Inside your handler, start a workflow and execute an action:

from general_manager.workflow.backend_registry import get_workflow_engine
from general_manager.workflow.engine import WorkflowDefinition

def project_status_workflow_handler(input_data):
    # Replace with your action registry call, e.g. send_email
    return {"sent": True, "to": "ops@example.test"}

def start_project_status_workflow(event):
    workflow = WorkflowDefinition(
        workflow_id="project_status_email",
        handler=project_status_workflow_handler,
    )
    engine = get_workflow_engine()
    engine.start(
        workflow,
        input_data={
            "event_id": event.event_id,
            "project_id": event.payload["identification"]["id"],
            "old_status": event.payload["changes"]["status"]["old"],
            "new_status": event.payload["changes"]["status"]["new"],
        },
        correlation_id=event.event_id,
    )

Correlation behavior: - correlation_id is a durable deduplication key per workflow_id. - starting the same workflow with the same correlation_id reuses the existing execution record instead of creating a second one while the original execution is still active or already completed. - after a failed execution, the same correlation_id can start a fresh execution again; failed attempts are not treated as the durable winning record.

5. Trigger without signals (explicit publish)

If you do not want signal-based triggering, publish events directly from your service layer, mutation, or view:

from general_manager.workflow.event_registry import get_event_registry
from general_manager.workflow.events import manager_updated_event

event = manager_updated_event(
    manager="Project",
    identification=project.identification,
    changes={"status": "active"},
    old_values={"status": "draft"},
    event_name="project_status_changed",
)
get_event_registry().publish(event)

This keeps trigger logic explicit while using the same routing and workflow engine contracts.
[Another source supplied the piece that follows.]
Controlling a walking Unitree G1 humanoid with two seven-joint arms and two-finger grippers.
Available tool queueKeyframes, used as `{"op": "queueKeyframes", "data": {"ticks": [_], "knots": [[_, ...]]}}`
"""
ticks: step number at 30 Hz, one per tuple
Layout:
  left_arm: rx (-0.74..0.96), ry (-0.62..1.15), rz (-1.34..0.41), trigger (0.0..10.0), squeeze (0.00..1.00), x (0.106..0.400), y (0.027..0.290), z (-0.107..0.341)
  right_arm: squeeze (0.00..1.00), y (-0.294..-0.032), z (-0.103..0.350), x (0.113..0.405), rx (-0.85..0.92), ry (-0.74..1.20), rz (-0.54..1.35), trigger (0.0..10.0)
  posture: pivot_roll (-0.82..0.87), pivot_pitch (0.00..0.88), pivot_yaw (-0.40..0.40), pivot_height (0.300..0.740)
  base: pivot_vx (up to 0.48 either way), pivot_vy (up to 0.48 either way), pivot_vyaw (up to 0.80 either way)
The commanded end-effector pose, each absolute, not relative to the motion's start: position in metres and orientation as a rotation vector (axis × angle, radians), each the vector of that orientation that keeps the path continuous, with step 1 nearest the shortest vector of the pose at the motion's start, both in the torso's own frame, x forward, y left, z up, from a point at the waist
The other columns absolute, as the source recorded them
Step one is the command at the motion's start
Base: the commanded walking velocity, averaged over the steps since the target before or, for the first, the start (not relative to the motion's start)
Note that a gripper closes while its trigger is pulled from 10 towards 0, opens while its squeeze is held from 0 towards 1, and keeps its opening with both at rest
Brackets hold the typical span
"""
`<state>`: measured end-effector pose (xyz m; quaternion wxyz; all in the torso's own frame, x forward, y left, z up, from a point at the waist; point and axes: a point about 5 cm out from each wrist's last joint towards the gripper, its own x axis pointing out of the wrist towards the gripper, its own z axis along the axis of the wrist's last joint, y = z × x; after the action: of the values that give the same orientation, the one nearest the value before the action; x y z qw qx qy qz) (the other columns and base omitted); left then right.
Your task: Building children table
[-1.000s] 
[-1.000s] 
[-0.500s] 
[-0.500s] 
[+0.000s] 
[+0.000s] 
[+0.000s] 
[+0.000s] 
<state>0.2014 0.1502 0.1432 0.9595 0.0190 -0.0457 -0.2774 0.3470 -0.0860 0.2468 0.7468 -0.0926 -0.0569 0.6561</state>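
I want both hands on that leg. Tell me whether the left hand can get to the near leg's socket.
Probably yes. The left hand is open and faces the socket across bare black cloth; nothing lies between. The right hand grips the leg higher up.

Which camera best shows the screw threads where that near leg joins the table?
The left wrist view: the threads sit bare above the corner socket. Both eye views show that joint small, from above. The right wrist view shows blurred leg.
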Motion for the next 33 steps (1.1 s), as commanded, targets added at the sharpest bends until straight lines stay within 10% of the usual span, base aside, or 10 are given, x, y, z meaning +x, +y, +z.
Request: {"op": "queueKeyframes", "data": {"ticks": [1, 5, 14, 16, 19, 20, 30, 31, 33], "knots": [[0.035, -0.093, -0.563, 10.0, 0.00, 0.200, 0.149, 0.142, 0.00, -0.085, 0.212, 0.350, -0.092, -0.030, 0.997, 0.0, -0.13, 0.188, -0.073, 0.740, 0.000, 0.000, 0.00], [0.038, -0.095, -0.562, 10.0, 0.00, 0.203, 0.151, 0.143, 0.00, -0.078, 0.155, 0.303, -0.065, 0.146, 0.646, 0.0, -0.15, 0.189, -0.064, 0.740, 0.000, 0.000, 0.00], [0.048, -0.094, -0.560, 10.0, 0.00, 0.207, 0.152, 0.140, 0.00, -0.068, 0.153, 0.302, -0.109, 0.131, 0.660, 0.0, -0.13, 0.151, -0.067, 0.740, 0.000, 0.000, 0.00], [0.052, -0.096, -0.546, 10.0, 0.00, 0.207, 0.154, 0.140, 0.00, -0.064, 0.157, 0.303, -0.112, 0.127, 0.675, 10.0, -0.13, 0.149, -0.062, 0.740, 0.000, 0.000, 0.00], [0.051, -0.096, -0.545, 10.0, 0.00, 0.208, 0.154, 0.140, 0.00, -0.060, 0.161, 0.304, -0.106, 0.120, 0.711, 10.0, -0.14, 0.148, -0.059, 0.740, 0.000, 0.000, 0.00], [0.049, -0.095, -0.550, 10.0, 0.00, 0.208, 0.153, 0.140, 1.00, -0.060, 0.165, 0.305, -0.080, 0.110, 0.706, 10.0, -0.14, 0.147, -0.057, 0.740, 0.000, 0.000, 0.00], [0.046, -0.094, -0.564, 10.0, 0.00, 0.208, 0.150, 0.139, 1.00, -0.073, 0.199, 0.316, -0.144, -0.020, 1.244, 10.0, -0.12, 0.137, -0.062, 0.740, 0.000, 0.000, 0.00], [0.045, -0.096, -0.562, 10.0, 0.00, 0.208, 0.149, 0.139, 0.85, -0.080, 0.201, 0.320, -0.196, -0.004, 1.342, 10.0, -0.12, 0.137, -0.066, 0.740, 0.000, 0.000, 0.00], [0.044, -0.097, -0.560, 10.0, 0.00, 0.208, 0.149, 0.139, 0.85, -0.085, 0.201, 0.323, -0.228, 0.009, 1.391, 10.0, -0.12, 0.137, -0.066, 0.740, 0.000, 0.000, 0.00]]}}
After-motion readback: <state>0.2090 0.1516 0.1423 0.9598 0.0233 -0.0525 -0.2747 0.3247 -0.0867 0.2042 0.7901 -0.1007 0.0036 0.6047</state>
6. Handle trigger failures with retries and dead-letter hooks

InMemoryEventRegistry.register(...) supports per-handler retries and dead-letter callbacks:

dead_letters: list[tuple[str, str]] = []

event_registry.register(
    "manager_updated",
    handler=start_project_status_workflow,
    when=lambda event: event.payload.get("manager") == "Project",
    retries=2,
    dead_letter_handler=lambda event, exc: dead_letters.append(
        (event.event_id, str(exc))
    ),
)

Behavior: - handler exceptions are isolated and do not crash event publishing for other handlers. - failed handlers are retried up to retries. - after final failure, the dead-letter hook receives (event, exception).

Registration behavior: - identical registrations for the same event are deduplicated at registration time. - "identical" means the event key and all routing-relevant options resolve to the same registration identity. - different when, validator, retry, or dead-letter settings still create separate registrations.